:: Work instruction ::
Taking the line with "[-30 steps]" as the first and the line with "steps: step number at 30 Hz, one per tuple" as the last, set down exactly every line in that range from the entries below, and no more.

[Source data]

★ ★ ★ ★ ★ ★ ★

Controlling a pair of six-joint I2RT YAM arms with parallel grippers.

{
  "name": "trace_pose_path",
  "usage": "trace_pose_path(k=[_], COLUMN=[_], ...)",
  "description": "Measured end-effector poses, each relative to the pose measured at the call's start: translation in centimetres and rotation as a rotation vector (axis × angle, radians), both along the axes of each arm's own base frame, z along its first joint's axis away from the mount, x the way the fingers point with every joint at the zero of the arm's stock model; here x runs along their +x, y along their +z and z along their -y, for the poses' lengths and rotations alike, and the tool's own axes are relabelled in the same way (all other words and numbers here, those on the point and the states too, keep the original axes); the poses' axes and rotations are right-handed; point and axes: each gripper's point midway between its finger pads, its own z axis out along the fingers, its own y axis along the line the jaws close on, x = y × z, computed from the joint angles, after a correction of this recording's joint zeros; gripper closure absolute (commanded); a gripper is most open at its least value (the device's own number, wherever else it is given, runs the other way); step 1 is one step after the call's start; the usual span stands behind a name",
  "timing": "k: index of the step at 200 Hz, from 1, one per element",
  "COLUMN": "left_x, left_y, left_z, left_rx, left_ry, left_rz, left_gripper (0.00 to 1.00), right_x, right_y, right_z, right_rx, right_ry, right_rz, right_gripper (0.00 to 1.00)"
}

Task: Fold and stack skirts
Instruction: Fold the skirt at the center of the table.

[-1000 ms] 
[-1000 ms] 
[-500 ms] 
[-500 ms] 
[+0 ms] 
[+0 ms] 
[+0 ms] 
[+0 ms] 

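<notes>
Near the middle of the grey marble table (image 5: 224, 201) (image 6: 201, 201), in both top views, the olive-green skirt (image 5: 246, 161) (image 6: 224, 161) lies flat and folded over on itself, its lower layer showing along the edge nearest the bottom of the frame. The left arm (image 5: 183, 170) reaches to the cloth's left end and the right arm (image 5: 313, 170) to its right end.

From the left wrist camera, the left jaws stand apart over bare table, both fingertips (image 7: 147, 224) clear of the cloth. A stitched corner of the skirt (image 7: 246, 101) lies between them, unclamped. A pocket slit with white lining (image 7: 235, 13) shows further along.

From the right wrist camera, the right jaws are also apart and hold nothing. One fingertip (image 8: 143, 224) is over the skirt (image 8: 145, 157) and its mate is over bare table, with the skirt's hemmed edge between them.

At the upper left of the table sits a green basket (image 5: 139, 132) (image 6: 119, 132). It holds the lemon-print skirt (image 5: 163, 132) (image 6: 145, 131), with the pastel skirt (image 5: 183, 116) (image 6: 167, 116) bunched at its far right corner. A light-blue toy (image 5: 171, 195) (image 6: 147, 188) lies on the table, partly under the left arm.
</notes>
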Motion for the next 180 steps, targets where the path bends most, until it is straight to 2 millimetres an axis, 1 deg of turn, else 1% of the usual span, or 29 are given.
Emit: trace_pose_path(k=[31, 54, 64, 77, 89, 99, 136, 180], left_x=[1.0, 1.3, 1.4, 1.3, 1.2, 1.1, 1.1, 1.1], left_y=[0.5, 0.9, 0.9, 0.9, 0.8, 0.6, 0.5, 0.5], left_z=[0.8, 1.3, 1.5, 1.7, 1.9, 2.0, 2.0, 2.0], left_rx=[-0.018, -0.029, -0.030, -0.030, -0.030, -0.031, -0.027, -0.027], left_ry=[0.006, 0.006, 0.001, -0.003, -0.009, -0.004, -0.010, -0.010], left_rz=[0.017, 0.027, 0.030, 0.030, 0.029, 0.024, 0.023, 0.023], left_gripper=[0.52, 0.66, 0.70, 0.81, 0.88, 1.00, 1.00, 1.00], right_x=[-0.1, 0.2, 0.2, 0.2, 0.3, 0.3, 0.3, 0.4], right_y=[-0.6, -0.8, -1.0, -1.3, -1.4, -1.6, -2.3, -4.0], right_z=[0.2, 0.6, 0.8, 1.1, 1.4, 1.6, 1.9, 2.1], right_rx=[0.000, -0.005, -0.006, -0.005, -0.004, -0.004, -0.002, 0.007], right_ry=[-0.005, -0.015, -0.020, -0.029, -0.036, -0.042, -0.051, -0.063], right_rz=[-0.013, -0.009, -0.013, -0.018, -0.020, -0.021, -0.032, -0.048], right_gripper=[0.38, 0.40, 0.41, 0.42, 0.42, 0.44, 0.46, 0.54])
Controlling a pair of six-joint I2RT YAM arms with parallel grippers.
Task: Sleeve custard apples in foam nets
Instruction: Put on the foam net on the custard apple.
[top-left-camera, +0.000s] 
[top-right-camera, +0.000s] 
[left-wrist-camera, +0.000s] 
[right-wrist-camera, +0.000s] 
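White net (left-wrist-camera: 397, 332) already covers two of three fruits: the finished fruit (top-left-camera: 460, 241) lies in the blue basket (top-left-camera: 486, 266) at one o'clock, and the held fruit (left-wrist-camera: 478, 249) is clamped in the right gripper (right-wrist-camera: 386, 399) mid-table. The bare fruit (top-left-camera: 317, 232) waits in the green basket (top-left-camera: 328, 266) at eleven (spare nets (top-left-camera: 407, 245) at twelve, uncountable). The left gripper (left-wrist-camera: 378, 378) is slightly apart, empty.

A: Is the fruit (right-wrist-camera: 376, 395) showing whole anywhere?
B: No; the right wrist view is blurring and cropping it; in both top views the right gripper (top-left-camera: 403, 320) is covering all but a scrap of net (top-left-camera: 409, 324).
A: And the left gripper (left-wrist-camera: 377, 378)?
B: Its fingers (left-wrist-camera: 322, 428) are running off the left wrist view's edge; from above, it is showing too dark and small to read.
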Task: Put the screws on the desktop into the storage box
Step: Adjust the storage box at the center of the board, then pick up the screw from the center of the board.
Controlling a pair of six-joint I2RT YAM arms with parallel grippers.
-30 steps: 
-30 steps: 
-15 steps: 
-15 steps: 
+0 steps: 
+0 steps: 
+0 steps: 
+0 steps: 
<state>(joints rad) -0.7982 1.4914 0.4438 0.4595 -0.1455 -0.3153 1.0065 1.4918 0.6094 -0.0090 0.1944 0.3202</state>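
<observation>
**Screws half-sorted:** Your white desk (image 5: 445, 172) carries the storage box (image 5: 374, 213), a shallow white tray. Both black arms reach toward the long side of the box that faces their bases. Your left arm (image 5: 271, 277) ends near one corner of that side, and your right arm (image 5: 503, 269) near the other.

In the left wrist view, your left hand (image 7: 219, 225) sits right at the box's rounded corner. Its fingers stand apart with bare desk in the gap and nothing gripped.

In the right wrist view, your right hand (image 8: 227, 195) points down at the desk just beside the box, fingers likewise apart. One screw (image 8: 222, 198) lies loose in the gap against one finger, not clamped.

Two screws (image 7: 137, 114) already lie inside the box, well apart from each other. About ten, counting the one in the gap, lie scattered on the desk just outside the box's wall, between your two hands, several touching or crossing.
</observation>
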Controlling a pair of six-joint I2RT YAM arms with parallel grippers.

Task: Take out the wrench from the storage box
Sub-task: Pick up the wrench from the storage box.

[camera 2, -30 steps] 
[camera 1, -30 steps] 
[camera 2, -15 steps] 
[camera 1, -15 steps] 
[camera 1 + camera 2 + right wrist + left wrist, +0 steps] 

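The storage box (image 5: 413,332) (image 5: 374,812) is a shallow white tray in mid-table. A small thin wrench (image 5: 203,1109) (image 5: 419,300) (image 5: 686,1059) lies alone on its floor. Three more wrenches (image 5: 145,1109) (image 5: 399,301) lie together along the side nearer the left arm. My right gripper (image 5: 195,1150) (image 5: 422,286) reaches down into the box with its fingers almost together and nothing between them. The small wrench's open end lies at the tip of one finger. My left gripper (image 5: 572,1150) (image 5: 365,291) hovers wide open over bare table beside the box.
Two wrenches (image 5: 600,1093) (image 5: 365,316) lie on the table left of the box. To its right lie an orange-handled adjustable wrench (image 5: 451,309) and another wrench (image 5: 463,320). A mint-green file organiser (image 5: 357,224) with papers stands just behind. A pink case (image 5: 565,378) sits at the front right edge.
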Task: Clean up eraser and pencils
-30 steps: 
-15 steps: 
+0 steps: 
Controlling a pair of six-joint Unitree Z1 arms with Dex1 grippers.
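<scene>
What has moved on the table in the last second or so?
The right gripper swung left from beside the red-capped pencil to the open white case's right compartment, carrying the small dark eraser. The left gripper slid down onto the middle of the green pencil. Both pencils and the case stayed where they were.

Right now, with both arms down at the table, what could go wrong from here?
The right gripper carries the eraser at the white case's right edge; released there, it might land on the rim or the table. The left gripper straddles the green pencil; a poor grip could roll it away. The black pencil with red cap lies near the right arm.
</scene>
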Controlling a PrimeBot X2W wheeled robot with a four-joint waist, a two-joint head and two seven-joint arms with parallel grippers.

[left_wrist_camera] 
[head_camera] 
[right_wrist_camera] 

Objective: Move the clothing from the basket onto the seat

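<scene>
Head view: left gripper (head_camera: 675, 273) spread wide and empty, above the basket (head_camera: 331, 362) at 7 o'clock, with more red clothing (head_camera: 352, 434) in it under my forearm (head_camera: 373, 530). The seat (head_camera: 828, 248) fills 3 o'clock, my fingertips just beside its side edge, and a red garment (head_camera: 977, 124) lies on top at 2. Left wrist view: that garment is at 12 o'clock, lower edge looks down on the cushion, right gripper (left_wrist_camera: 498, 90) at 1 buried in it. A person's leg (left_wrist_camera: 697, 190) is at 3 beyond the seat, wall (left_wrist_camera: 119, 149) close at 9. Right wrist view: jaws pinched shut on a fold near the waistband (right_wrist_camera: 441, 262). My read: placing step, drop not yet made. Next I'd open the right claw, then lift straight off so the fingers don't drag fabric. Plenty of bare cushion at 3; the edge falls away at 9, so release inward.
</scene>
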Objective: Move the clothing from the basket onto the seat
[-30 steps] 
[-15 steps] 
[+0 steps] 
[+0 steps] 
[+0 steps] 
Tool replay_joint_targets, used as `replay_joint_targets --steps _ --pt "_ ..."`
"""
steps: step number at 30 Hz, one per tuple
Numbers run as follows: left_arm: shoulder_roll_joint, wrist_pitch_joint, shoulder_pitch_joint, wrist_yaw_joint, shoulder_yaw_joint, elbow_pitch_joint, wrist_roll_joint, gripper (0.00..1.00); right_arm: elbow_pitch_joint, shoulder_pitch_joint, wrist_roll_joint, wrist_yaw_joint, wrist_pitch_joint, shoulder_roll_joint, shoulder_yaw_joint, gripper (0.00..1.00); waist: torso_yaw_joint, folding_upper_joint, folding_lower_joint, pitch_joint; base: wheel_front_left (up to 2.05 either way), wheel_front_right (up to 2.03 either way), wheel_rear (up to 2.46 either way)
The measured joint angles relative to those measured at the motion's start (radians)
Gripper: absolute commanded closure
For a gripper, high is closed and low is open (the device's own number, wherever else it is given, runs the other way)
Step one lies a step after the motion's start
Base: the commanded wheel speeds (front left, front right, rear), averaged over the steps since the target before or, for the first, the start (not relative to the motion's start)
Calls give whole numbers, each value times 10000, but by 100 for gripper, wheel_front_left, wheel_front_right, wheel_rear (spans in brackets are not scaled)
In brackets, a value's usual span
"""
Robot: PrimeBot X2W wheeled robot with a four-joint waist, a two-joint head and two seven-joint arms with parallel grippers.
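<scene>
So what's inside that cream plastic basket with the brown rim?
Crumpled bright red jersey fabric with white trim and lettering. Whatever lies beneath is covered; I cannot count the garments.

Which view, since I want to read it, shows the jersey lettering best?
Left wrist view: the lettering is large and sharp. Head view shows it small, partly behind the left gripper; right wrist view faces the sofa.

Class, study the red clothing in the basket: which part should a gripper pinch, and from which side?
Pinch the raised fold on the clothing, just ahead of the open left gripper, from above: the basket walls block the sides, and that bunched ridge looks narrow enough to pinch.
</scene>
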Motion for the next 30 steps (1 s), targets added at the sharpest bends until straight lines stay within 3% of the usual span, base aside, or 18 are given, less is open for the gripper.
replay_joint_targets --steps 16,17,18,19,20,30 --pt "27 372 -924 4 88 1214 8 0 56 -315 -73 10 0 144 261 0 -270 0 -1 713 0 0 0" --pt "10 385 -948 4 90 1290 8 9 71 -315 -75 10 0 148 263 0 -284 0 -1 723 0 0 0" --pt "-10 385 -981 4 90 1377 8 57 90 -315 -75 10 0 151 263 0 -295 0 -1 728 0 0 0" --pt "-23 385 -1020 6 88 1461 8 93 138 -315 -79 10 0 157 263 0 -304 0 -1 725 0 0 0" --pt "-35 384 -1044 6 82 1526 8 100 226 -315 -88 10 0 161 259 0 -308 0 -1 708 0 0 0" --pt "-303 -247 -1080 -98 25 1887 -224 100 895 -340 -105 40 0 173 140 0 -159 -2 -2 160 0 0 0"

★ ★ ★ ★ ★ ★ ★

:: Result of this exercise ::
[-30 steps] 
[-15 steps] 
[+0 steps] 
[+0 steps] 
[+0 steps] 
Tool replay_joint_targets, used as `replay_joint_targets --steps _ --pt "_ ..."`
"""
steps: step number at 30 Hz, one per tuple

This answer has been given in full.